## Your instructions
Only the pictures are to be dropped; return all other data below exactly.

## Material provided
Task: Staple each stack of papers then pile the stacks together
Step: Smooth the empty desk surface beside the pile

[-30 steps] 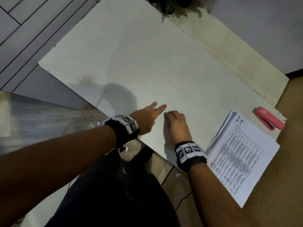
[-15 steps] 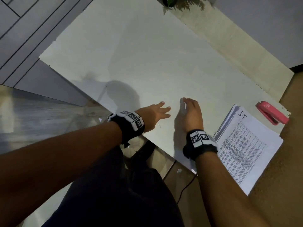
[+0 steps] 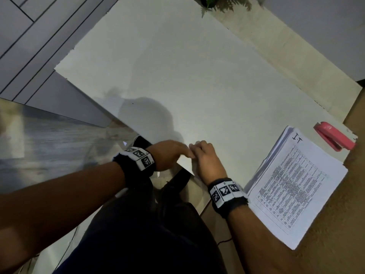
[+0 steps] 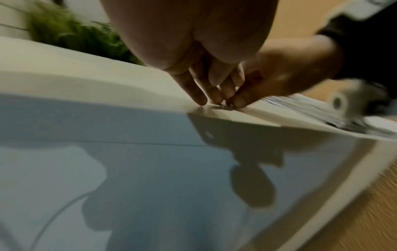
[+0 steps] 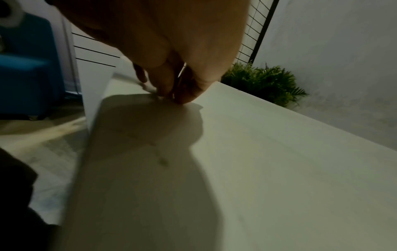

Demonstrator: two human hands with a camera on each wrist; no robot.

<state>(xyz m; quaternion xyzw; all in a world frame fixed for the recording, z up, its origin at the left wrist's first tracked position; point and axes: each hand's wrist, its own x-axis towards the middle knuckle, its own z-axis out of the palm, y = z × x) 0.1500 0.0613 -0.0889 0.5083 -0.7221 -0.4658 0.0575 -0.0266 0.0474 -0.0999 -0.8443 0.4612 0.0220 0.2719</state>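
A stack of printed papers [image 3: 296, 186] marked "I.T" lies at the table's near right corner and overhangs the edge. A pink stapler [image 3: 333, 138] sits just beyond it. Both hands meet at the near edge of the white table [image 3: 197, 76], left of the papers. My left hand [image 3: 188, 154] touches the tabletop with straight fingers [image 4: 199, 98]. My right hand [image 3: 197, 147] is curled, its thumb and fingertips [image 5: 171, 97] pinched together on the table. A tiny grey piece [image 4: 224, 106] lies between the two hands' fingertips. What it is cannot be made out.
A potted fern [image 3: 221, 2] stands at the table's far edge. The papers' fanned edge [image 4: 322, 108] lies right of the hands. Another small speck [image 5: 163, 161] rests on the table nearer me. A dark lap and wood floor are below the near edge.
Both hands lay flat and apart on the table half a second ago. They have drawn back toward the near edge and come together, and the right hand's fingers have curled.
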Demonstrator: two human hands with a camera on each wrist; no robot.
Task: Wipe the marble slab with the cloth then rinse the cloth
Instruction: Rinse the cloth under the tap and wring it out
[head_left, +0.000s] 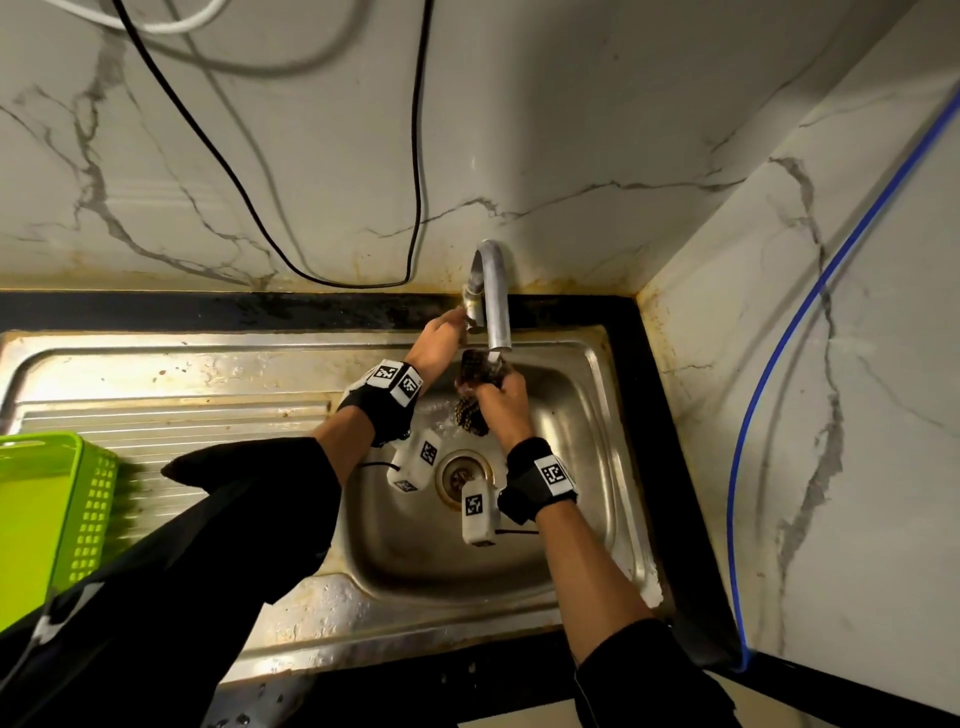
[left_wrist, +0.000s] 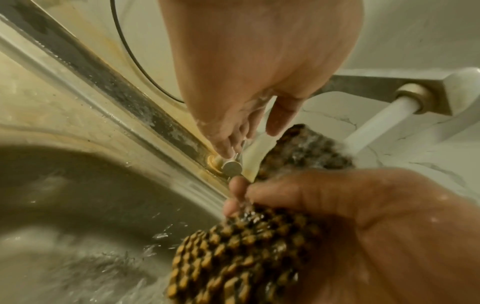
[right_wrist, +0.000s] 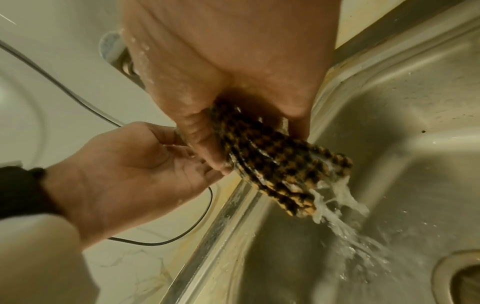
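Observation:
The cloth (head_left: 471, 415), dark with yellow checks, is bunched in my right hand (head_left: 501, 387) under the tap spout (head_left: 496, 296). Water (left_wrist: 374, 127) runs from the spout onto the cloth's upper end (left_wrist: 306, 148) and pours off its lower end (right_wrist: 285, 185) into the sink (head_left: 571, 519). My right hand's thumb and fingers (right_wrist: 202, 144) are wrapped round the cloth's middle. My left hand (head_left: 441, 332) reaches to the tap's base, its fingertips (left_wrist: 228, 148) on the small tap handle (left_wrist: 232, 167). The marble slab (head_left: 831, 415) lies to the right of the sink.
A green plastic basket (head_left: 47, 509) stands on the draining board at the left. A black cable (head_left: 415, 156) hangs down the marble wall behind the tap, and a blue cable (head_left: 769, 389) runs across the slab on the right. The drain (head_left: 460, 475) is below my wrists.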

## Answer space
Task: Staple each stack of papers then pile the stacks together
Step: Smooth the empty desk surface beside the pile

[-30 steps] 
[-15 steps] 
[+0 steps] 
[+0 steps] 
[+0 steps] 

Demonstrator: two human hands with a camera on each wrist; no robot.

<state>(xyz m; quaternion xyzw; all in a world frame fixed for the recording, z up, its origin at the left wrist's first tracked position; point and axes: each hand's wrist, its own x-axis towards the middle knuckle, its own z-axis out of the palm, y = z × x) 0.1500 0.0613 -0.0889 0.5083 -0.7221 -0.4658 0.0575 -0.0266 0.0474 -0.0999 -0.8443 0.4612 0.0220 0.2719</state>
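A stack of printed papers [image 3: 296, 186] marked "I.T" lies at the table's near right corner and overhangs the edge. A pink stapler [image 3: 333, 138] sits just beyond it. Both hands meet at the near edge of the white table [image 3: 197, 76], left of the papers. My left hand [image 3: 188, 154] touches the tabletop with straight fingers [image 4: 199, 98]. My right hand [image 3: 197, 147] is curled, its thumb and fingertips [image 5: 171, 97] pinched together on the table. A tiny grey piece [image 4: 224, 106] lies between the two hands' fingertips. What it is cannot be made out.
A potted fern [image 3: 221, 2] stands at the table's far edge. The papers' fanned edge [image 4: 322, 108] lies right of the hands. Another small speck [image 5: 163, 161] rests on the table nearer me. A dark lap and wood floor are below the near edge.
Both hands lay flat and apart on the table half a second ago. They have drawn back toward the near edge and come together, and the right hand's fingers have curled.
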Demonstrator: two human hands with a camera on each wrist; no robot.
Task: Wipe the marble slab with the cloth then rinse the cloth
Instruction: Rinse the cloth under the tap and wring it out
[head_left, +0.000s] 
[left_wrist, +0.000s] 
[right_wrist, +0.000s] 
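Observation:
The cloth (head_left: 471, 415), dark with yellow checks, is bunched in my right hand (head_left: 501, 387) under the tap spout (head_left: 496, 296). Water (left_wrist: 374, 127) runs from the spout onto the cloth's upper end (left_wrist: 306, 148) and pours off its lower end (right_wrist: 285, 185) into the sink (head_left: 571, 519). My right hand's thumb and fingers (right_wrist: 202, 144) are wrapped round the cloth's middle. My left hand (head_left: 441, 332) reaches to the tap's base, its fingertips (left_wrist: 228, 148) on the small tap handle (left_wrist: 232, 167). The marble slab (head_left: 831, 415) lies to the right of the sink.
A green plastic basket (head_left: 47, 509) stands on the draining board at the left. A black cable (head_left: 415, 156) hangs down the marble wall behind the tap, and a blue cable (head_left: 769, 389) runs across the slab on the right. The drain (head_left: 460, 475) is below my wrists.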

Work on this exercise is finished, so nothing remains.